When Is Debt Dangerous?

Debt is a tool to help businesses grow, but if a business is incapable of paying off its lenders, then it exists at their mercy. In the worst case scenario, a company can go bankrupt if it cannot pay its creditors. While that is not too common, we often do see indebted companies permanently diluting shareholders because lenders force them to raise capital at a distressed price. Having said that, the most common situation is where a company manages its debt reasonably well - and to its own advantage. The first thing to do when considering how much debt a business uses is to look at its cash and debt together.

View our latest analysis for IDEAYA Biosciences

What Is IDEAYA Biosciences's Debt?

You can click the graphic below for the historical numbers, but it shows that as of September 2023 IDEAYA Biosciences had US$2.10m of debt, an increase on none, over one year. But on the other hand it also has US$468.8m in cash, leading to a US$466.7m net cash position.

debt-equity-history-analysis
NasdaqGS:IDYA Debt to Equity History February 22nd 2024

How Healthy Is IDEAYA Biosciences' Balance Sheet?

Zooming in on the latest balance sheet data, we can see that IDEAYA Biosciences had liabilities of US$24.9m due within 12 months and no liabilities due beyond that. On the other hand, it had cash of US$468.8m and US$6.70m worth of receivables due within a year. So it can boast US$450.6m more liquid assets than total liabilities.

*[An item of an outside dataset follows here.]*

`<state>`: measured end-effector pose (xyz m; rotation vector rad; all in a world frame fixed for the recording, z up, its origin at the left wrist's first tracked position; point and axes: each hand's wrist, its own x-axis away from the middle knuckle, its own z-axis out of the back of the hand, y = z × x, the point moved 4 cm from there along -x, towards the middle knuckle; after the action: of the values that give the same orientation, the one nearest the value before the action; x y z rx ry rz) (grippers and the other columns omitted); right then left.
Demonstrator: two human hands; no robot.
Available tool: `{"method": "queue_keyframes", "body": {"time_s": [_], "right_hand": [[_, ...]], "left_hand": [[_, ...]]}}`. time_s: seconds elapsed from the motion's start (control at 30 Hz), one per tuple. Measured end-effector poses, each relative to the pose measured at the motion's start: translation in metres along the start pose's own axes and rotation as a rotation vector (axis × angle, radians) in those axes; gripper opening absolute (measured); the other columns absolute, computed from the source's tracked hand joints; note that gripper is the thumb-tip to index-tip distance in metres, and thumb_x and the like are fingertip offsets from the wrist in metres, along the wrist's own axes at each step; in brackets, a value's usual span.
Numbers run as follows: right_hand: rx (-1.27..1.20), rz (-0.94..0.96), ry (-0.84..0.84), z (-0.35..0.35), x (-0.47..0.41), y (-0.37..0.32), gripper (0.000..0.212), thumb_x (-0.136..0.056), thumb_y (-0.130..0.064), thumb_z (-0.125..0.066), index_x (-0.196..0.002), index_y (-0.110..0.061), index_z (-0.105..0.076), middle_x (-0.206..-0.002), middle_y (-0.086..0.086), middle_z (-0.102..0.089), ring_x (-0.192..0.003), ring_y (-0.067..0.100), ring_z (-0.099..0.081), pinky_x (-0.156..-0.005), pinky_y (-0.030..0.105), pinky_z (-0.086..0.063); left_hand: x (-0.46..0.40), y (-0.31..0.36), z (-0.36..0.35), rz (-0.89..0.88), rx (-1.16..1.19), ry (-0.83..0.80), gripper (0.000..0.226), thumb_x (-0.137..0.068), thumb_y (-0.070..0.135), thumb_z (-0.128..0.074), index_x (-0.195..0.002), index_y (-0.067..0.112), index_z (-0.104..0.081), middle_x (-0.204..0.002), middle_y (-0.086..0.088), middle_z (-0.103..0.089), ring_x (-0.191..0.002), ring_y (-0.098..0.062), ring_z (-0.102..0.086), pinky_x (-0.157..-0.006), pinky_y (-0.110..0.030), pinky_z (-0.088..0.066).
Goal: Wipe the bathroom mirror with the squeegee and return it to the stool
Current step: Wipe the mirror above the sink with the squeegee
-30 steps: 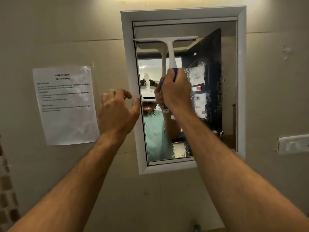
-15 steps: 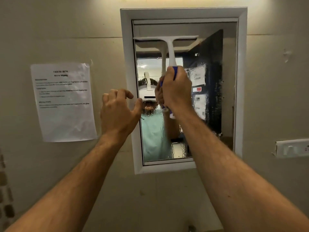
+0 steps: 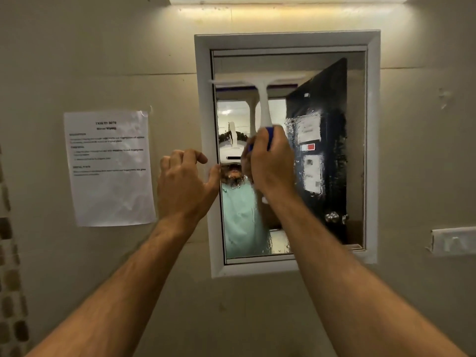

This short term liquidity is a sign that IDEAYA Biosciences could probably pay off its debt with ease, as its balance sheet is far from stretched. Succinctly put, IDEAYA Biosciences boasts net cash, so it's fair to say it does not have a heavy debt load! There's no doubt that we learn most about debt from the balance sheet. But ultimately the future profitability of the business will decide if IDEAYA Biosciences can strengthen its balance sheet over time. So if you want to see what the professionals think, you might find this free report on analyst profit forecasts to be interesting.

In the last year IDEAYA Biosciences had a loss before interest and tax, and actually shrunk its revenue by 54%, to US$23m. To be frank that doesn't bode well.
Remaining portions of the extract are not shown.